Cherry family housebuilder sees growth stall in covid-hit 2020 results
Cherry family housebuilder Stonebond has reported turnover of £21.6m for the covid-hit year to October 2020, in accounts filed at Companies House.
The figure is just a 2% rise on the £21.1m reported in the previous year, despite brothers Alan and Richard Cherry, sons of the late Countryside founder Alan Cherry, having publicly put the Chelmsford-based housebuilder on a sharp growth trajectory.
However, the executive board review contained in the accounts said the temporary stalling of growth due to covid had done nothing to alter plans for rapid expansion and a potential stock market listing in 2025.
The firm reported a £641k pre-tax profit for the year, down three quarters from the £2.7m reported the previous year.
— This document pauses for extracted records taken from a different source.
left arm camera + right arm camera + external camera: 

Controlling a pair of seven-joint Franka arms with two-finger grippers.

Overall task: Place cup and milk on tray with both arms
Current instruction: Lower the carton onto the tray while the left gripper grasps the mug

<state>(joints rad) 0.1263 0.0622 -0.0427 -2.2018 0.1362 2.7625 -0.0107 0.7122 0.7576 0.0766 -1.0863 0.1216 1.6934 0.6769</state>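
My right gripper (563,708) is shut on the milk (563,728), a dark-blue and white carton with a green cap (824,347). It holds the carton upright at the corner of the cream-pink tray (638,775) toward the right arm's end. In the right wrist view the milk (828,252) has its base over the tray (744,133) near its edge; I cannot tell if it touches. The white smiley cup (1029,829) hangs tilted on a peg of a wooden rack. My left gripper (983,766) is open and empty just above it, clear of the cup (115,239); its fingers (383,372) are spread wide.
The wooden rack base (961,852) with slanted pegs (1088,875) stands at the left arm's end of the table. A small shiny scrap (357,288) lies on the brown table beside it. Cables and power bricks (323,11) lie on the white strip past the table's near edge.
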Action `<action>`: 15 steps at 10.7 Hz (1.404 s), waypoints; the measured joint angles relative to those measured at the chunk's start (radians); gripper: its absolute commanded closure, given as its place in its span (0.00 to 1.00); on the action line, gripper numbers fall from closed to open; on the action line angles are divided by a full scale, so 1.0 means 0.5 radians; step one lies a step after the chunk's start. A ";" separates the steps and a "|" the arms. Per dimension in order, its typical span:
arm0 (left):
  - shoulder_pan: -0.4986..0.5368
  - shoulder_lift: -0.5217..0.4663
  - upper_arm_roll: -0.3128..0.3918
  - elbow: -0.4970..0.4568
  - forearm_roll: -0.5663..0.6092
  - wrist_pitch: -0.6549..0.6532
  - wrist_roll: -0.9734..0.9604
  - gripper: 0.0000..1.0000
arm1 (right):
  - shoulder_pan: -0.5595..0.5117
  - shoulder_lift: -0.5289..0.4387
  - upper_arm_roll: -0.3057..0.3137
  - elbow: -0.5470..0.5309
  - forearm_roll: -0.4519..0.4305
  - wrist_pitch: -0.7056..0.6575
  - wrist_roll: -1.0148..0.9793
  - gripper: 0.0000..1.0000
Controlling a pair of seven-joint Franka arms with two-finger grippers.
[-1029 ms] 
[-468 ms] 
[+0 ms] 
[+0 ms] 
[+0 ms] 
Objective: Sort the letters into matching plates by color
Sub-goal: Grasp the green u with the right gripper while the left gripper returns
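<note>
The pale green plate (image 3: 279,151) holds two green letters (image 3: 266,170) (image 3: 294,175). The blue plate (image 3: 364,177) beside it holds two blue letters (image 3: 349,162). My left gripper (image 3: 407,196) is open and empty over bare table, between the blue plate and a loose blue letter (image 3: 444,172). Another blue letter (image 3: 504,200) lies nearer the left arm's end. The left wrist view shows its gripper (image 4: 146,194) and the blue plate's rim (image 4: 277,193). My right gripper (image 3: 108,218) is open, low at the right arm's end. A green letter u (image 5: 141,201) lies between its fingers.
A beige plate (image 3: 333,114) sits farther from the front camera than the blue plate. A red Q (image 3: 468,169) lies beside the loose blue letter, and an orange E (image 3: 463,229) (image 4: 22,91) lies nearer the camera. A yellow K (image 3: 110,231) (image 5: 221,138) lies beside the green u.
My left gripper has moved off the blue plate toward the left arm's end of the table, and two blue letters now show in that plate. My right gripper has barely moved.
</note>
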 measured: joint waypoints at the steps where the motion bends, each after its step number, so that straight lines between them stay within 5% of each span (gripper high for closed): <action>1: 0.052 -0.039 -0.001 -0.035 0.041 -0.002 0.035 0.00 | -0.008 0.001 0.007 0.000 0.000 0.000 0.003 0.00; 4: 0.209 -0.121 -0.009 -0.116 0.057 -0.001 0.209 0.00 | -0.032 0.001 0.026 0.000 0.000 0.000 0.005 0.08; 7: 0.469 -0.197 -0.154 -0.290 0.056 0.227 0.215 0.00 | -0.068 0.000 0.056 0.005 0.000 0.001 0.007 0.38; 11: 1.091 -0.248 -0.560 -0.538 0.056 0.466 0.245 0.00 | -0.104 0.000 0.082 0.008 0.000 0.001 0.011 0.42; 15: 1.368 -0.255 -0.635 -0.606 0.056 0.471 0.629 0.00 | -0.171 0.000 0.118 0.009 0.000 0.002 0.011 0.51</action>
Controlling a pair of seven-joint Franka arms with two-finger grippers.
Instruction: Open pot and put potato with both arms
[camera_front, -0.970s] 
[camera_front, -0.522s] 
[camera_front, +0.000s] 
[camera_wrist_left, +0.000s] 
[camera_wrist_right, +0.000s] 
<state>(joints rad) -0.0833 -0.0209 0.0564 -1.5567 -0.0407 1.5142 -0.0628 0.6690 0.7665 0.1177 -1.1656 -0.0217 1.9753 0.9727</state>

It built 52 homes, half of which were affordable, up from 41 in 2019, when it completed a higher number of homes for private sale.
This performance came despite the business furloughing 40% of staff in the immediate wake of the 2020 lockdown, with staff returning to work in June.
The firm said it had expanded into a second regional office in St Albans in the year, with the division turning a profit, and recommitted to plans to open offices in Sevenoaks and Solihull in the current financial year.
Housing Today revealed the Cherry brothers’ intention to float the business earlier this year, following the appointment of former Countryside chief financial controller Andrew Cornelius to be the company’s group chief executive.
Both Graham and Richard were executive directors on the board of listed housebuilder Countryside for many years, before and after the death of their father in 2010.
The accounts said the firm’s objective was to have “five autonomous regions cumulatively delivering £60m of operating profit per annum” within five years, creating a gross asset value of more than £140m. It said: “This will provide us with the ideal platform for our listing aspirations on AIM/FTSE Small Cap by October 2025.”
Richard Cherry (pictured) told Housing Today in May the builder was on course to build 150 homes in the current financial year, rising to 300 next year and around 1,000 per annum within four years.
The accounts also reveal the firm brought in a series of former Countryside execs over the year to further its expansion, in addition to the appointment of Andrew Cornelius.
Robert Wilkinson, formerly partnerships MD for East London at Countryside was brought in as MD of the Chelmsford office, while Peter Williams was made MD of the St Albans office, having formerly been land and planning and development director in Countryside’s central region.
Meanwhile Countryside’s former land and planning director for its housebuilding south region, Greg Lendrum, was brought in as MD of the new Sevenoaks office.